Task details
Where the word "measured" shows up in a line below, that line is counted. State how many lines are counted, without any other words.
▼
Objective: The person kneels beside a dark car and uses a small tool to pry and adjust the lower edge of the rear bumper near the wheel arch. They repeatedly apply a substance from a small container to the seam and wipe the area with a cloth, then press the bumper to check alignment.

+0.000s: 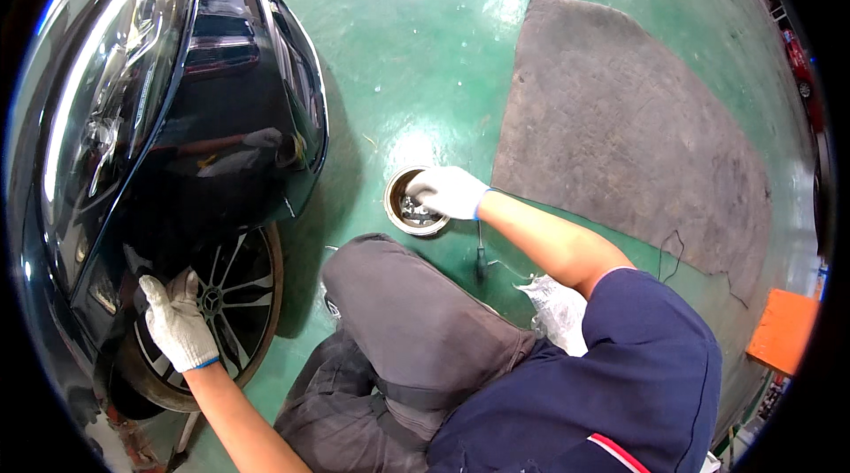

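Note:
My right hand [449,192], in a white knit glove, reaches into a round tin [390,197] on the floor. Small metal fasteners [419,213] lie inside the tin. The right fingers are bent together over them, and whatever is between the fingertips is hidden. My left hand [176,322], also gloved, is raised in front of the spoked wheel [232,296] of a dark car [217,119], near the wheel-arch edge. Its thumb and fingers are apart, and I see nothing held in it.
A screwdriver-like tool with a dark handle [481,265] lies beside the tin. Crumpled clear plastic [560,312] is by my right side. A large grey mat [620,127] covers the green floor [425,57] at the right. An orange object [784,331] stands at the far right.

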Available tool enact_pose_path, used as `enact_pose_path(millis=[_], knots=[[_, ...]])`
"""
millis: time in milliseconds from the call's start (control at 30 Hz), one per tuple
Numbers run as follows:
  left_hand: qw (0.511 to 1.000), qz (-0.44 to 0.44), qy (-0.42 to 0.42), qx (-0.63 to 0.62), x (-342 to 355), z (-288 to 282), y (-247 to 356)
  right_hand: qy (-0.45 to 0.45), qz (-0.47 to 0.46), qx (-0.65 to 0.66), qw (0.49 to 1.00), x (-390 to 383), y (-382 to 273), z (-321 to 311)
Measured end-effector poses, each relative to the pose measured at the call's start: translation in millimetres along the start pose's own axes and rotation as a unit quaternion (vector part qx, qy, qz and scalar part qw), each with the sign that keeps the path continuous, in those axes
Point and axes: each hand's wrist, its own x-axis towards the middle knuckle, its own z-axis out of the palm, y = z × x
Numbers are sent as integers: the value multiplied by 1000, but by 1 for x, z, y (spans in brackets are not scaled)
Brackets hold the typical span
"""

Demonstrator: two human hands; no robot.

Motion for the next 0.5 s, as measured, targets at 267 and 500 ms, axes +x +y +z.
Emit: enact_pose_path(millis=[267,500], knots=[[997,-8,-58,44,10,-12,6,-195,281,-197,919,81,93,131],[999,3,-21,48,-1,4,7,-220,292,-196,910,76,129,158]])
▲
Output for this exercise
2